While your head is still spinning from all the verbal and physical stimulation around you, find yourself sitting at the end of the runway accelerating towards takeoff. Then “IT” happens, the instructor lifts the nosewheel of the aircraft off the ground at a predetermined airspeed and Voila! You are airborne. You have now become part of a different, peaceful, exciting world. You see your hometown as never before. You are looking down on a real life map as the world unfolds below you. If you are like I was, you are paying no attention to flight instruments, calls from other aircraft in your area or air traffic control (thank goodness the Instructor is!). You are conducting your discovery flight and beyond.
I had my Voila! moment many years ago, but to this day, it is still something I hold dear. I was living in Southern California at the time and my flight took place at John Wayne Airport (SNA) in Orange County. Exactly as I described what your flight would be like, I felt the same experiences, though with a bit of a twist. If you are not familiar with that region of the country, it is some of the busiest airspace in the world. For the sake of flight safety, almost all training occurs along the coast of the Pacific Ocean. It was there that I discovered how peaceful and beautiful flying can be; like I said something I will never forget.

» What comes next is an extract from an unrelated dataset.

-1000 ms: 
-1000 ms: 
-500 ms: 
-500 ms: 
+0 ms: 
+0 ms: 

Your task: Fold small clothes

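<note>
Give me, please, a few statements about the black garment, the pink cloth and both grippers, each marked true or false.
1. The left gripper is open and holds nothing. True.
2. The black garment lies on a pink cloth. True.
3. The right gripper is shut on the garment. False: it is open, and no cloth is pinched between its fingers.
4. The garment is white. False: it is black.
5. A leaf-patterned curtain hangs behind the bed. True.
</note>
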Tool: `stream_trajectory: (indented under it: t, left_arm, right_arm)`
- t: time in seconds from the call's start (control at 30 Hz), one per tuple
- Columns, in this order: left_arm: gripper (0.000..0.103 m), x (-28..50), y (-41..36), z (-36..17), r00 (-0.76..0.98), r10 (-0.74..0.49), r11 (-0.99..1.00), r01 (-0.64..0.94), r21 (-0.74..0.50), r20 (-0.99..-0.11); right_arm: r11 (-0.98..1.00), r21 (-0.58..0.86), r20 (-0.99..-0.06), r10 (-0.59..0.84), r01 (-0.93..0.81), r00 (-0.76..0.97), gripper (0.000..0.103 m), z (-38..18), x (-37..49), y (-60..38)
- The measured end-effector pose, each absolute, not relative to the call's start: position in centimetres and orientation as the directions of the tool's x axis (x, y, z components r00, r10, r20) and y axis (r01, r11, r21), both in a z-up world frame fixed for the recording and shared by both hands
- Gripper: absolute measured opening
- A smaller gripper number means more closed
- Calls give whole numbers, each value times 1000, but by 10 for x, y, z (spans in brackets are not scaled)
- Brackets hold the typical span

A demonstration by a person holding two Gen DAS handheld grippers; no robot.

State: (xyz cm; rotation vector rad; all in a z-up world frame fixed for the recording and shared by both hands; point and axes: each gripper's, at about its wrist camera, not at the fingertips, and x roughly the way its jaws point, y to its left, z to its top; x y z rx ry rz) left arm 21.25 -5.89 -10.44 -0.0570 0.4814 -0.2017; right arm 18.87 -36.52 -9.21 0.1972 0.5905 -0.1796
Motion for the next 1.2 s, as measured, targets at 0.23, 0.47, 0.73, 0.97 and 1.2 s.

Once back on the ground, (at least physically), it may take you some time to fully grasp what you just experienced. From this time forward it is all a formality. By your discovery of the world of flight, everything on the ground will seem to have secondary perspective. For you will long for the next flight and the journey skyward. This quote, widely attributed to the great inventor, philosopher, and discoverer himself, Leonardo DaVinci could not express it any better:
“Once you have tasted flight, you will forever walk the earth with your eyes turned skyward. For there you have been and there you’ll always long to return.”